Ever since he can remember, he’s been a running, jumping, biking kind of guy. “It
didn’t matter if it was football, basketball, tag, two-on-two baseball or bikes,” he says. He and his neighborhood friends were always outside and moving. “We only had two [TV] channels,” he quips.
Eide has participated in—and pushed his body through—“one end of the spectrum to the
other” where sports and fitness activities are concerned. A three sport athlete as a young man, Eide has also competed at the Master’s level in weightlifting–setting a few state records while he was at it–and the Master’s level in track and field. He’s competed in road races and is currently a duathlete (run-bike-run.)
Yet oddly enough, Eide doesn’t consider himself a competitive person. It’s more
about experimentation, he insists. “Let’s see what my body does when I do this,” is the goal. How far can I reach?
“When you have a bad race,” he adds, “it’s not about he or she beat me: it’s what
could I have done [differently]?
Eide recognizes that there is an obvious connection between his “real” life and that
of his chosen profession. But rather than it being a direct causal
relationship, he sees “one feed off the other.”

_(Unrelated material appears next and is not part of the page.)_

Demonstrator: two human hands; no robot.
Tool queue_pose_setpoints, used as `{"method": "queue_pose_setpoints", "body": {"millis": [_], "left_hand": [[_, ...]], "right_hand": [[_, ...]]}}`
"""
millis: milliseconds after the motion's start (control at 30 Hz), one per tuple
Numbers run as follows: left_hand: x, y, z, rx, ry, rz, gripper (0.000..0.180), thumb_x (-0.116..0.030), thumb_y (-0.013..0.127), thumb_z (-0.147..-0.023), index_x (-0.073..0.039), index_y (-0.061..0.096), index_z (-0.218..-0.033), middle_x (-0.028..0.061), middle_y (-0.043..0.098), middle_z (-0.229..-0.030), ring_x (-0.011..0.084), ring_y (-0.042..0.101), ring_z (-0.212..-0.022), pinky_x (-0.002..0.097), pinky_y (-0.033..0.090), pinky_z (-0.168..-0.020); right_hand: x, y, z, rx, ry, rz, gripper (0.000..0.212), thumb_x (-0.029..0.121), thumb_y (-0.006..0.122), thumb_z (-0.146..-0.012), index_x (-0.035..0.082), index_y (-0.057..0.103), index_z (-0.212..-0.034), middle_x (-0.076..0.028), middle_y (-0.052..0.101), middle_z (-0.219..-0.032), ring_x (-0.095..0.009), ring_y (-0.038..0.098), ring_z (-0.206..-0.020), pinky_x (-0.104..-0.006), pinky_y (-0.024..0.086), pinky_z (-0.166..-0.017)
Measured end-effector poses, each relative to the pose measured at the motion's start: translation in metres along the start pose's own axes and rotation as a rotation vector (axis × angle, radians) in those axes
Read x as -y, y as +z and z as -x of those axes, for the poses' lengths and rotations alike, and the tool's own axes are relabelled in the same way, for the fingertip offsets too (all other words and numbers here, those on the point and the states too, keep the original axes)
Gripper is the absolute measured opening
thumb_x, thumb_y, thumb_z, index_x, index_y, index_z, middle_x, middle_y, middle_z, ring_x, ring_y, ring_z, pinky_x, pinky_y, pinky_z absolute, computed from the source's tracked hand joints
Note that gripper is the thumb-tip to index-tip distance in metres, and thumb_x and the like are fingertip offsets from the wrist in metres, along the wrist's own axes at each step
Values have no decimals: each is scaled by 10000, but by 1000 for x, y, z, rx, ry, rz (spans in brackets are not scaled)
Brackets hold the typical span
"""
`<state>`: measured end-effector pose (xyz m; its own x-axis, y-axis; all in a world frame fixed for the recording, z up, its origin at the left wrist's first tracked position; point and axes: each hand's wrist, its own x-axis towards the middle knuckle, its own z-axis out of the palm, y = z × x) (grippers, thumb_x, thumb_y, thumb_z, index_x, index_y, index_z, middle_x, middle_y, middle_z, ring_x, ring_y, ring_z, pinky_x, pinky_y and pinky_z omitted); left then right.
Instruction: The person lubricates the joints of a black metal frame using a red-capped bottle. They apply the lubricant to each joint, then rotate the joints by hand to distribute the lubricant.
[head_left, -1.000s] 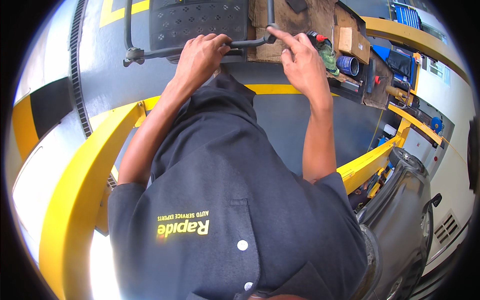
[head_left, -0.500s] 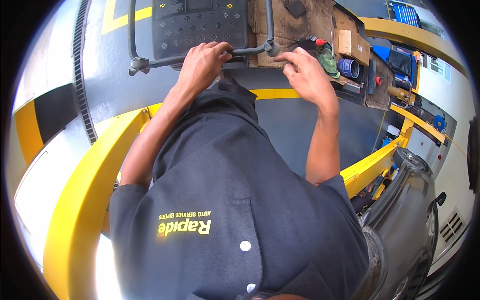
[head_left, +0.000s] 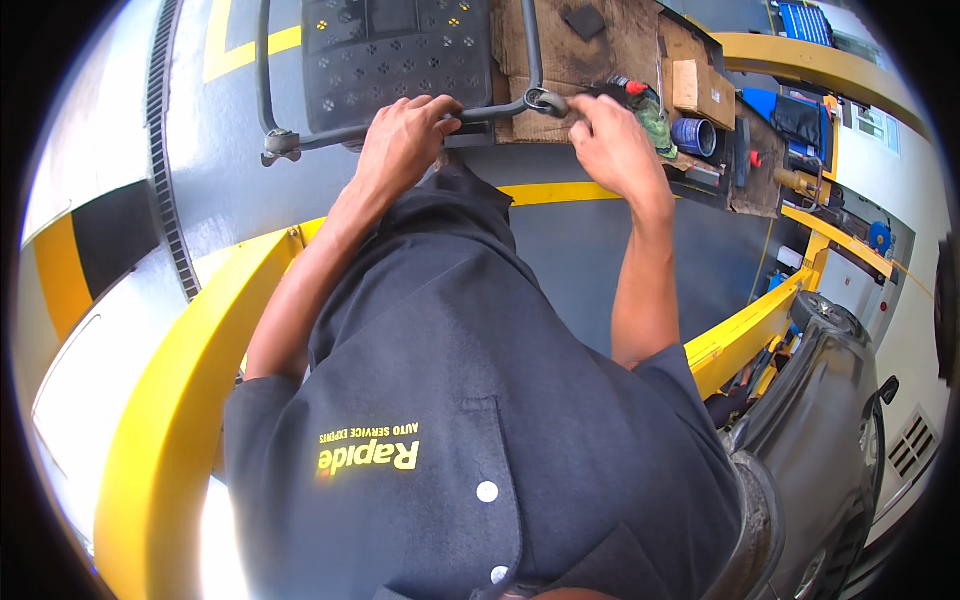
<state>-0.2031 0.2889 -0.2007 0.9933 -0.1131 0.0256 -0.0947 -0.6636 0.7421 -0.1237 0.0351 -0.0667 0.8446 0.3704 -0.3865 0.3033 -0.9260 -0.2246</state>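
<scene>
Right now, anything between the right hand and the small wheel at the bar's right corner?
Nothing visible: the right hand is right beside the wheel, contact unclear. The green cloth lies to the hand's right, outside that gap.

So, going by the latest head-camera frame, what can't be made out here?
All in the head view:
- Far end of the grey tubular frame: cut off by the top edge.
- Underside of the left grip: hidden by its own back, so how fully it closes is unclear.
- Whether the right grip touches the small wheel: too small to tell.
- Part of the dark car: hidden behind the shirt.
</scene>
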Motion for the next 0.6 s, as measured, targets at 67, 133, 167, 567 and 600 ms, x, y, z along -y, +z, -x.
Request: {"method": "queue_pose_setpoints", "body": {"millis": [67,133,167,567,600], "left_hand": [[0,-1,-1,8,-8,4,262,-264,675,-1057,-87,731,-1242,129,762,-1081,361,695,-1048,481,529,-949],[0,0,-3,28,-19,4,261,-265,674,-1058,-89,730,-1242,126,761,-1085,360,693,-1053,484,526,-953],[0,-1,-2,25,-17,2,260,-265,673,-1060,-90,730,-1242,123,761,-1085,359,692,-1054,484,526,-954],[1,-2,0,7,-6,6,248,-258,675,-1053,-92,738,-1227,123,762,-1080,358,698,-1041,483,537,-945],[2,-2,-1,9,-5,8,246,-255,678,-1051,-92,739,-1225,123,763,-1080,359,699,-1043,484,538,-945]], "right_hand": [[-1,-5,5,120,-82,-60,543,155,543,-961,207,665,-1487,-212,671,-1197,-415,678,-1132,-502,544,-1003],[14,-9,3,29,-28,-128,496,152,547,-952,165,710,-1420,-215,683,-1198,-415,678,-1151,-497,545,-1009],[20,-10,3,-15,-3,-158,476,151,549,-948,145,732,-1387,-216,689,-1199,-414,678,-1160,-495,545,-1012],[-12,13,-7,2,-48,-10,490,140,555,-966,167,699,-1434,-182,639,-1007,-388,644,-937,-474,526,-930],[-1,4,0,87,-94,-146,488,130,567,-977,158,684,-1450,-169,610,-996,-358,617,-891,-448,524,-896]]}}
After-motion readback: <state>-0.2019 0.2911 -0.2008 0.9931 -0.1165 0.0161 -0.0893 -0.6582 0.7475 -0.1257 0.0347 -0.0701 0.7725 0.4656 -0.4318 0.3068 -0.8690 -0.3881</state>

As an example, he cites his past work experience. A former strength and track
coach at both SCSU and the College of St. Benedict, Eide began weightlifting because of his students. As a coach he wanted his athletes to be prepared, so he put himself through the training they needed in order to succeed. This, in turn, personally motivated him to compete.
“In my positions,” he comments, “I’ve always had keys to the weight room. My office
was three steps from the track. As a coach, it’s easy to be motivated.”

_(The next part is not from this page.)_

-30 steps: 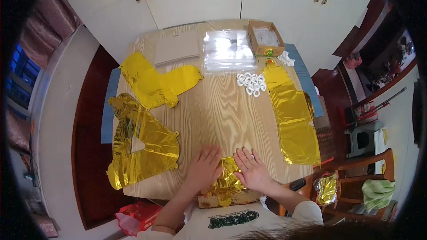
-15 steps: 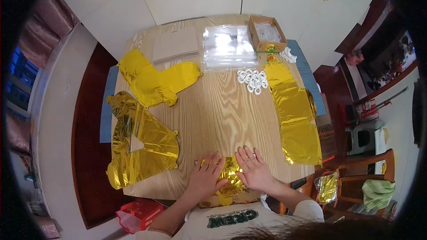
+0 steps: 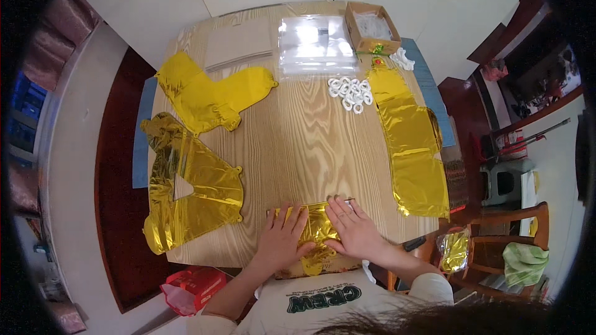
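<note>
At the table's near edge lies a gold foil balloon (image 3: pixel 318 226), flat and partly covered by my hands. My left hand (image 3: pixel 282 237) presses palm-down on its left side, fingers stretched out. On its right side my right hand (image 3: pixel 356 233) also lies flat, fingers extended and the thumb pointing inward. Neither hand grips anything. Beneath the foil, a brown patterned cardboard piece (image 3: pixel 340 269) shows along the near side; the rest of it is hidden.
More flat gold foil balloons lie on the left: one upper (image 3: pixel 208 90), one lower (image 3: pixel 208 195). Another long one (image 3: pixel 416 155) lies right. Farther back are white rings (image 3: pixel 351 94), clear plastic bags (image 3: pixel 316 46) and a cardboard box (image 3: pixel 372 30). A wooden chair (image 3: pixel 540 229) stands right.
The view has tilted, so the table's things sit a little higher in the picture. Both hands stay flat on the foil, with only slight shifts.
</note>
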Action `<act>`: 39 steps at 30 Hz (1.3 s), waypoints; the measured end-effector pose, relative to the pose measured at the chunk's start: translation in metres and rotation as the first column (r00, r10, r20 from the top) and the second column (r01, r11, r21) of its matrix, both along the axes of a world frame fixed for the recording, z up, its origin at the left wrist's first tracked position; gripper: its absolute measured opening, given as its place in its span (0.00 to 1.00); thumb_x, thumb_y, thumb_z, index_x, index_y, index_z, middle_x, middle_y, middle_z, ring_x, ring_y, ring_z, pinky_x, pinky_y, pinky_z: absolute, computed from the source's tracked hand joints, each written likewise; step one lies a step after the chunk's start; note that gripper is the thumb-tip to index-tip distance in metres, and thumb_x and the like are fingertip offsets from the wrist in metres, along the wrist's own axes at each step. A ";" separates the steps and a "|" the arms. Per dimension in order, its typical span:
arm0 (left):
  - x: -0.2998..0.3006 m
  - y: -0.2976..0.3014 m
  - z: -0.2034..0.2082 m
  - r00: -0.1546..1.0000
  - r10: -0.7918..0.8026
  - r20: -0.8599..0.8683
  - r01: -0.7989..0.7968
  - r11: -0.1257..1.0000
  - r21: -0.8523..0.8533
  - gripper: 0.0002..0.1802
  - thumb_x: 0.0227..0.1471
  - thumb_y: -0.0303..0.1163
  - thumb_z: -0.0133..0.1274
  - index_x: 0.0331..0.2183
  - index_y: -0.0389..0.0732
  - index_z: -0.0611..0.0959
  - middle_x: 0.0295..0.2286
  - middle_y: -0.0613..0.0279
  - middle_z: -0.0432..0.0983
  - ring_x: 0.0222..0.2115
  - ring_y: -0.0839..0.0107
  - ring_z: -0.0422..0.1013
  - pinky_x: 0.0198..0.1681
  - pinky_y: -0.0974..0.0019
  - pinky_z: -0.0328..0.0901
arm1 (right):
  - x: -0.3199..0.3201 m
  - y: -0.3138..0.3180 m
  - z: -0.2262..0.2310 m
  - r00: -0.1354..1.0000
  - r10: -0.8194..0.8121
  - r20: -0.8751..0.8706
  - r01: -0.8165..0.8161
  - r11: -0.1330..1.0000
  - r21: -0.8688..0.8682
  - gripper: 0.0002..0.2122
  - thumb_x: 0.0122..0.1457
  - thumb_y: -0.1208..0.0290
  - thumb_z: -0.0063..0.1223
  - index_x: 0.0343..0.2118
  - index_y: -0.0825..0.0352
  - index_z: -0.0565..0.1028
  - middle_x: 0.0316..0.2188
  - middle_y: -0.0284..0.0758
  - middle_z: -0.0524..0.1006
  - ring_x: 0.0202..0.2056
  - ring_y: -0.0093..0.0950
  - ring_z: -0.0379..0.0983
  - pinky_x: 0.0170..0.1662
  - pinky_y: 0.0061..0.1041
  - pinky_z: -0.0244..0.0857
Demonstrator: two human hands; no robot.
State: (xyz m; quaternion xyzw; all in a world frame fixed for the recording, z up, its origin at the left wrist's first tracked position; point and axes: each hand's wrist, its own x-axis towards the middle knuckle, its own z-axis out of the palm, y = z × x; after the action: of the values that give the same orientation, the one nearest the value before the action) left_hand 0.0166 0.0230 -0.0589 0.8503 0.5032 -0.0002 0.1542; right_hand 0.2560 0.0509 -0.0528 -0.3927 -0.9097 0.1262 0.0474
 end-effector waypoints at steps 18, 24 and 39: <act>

In addition, Eide has worked as a cardio-vascular assistant at the St. Cloud
hospital, giving him a medical view of the health and fitness world, and as a trainer at both Gold’s Gym and the YMCA. Choosing different modes of the field keeps him engaged, he says. He is continually educating himself, and this he funnels right back into his classroom.
He also hones his skills by presenting in professional settings, like a recent
appearance at ReJuv Medical in Waite Park. And although he demurs, “I’m not really a kid person,” Eide volunteers in an after-school program with the University of Minnesota Extension at Bel Clare Acres, a low-income community in the area. He leads exercises and fitness games for disadvantaged children and considers it rewarding. Next up, Eide will volunteer at Rocori High School at an all-day weightlifting competition for area high school athletes.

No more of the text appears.